What this task involves. Lines with "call": pull these out of the listing below.

....

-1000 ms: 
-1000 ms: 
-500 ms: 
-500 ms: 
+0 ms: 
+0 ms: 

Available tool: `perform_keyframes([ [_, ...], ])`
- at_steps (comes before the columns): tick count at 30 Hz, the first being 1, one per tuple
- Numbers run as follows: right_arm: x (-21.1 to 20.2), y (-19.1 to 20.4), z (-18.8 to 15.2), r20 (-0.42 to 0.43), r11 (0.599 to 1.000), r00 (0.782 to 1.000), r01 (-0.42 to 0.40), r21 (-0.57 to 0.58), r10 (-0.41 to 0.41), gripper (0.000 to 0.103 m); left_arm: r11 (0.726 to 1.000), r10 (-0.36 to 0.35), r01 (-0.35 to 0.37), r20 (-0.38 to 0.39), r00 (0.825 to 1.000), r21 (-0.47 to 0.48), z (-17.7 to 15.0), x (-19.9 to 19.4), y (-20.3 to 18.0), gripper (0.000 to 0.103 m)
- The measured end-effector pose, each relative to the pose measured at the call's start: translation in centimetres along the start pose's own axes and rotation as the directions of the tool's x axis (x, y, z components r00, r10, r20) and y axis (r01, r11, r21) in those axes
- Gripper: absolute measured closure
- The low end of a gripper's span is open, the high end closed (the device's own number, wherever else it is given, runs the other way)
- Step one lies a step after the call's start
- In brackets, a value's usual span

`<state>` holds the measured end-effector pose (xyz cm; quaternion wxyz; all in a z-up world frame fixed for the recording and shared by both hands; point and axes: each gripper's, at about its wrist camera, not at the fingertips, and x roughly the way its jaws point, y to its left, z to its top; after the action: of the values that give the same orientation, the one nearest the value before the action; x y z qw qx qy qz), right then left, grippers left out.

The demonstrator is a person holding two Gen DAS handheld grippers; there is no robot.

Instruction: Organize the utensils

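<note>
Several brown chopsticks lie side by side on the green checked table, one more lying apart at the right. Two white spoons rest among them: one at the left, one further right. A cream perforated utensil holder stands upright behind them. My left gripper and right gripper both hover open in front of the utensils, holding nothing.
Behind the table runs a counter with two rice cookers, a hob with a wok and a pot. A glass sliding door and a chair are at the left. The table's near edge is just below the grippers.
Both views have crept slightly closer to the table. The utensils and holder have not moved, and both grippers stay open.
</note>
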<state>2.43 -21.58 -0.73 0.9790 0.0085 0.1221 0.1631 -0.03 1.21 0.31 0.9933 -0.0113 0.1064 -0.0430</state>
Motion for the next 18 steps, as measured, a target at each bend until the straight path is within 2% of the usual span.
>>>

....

Exercise output.
- The measured end-effector pose, each relative to the pose measured at the call's start: translation in centimetres along the start pose's own axes and rotation as the directions of the tool's x axis (x, y, z components r00, r10, r20) and y axis (r01, r11, r21) in those axes
- Step one lies a step after the call's start

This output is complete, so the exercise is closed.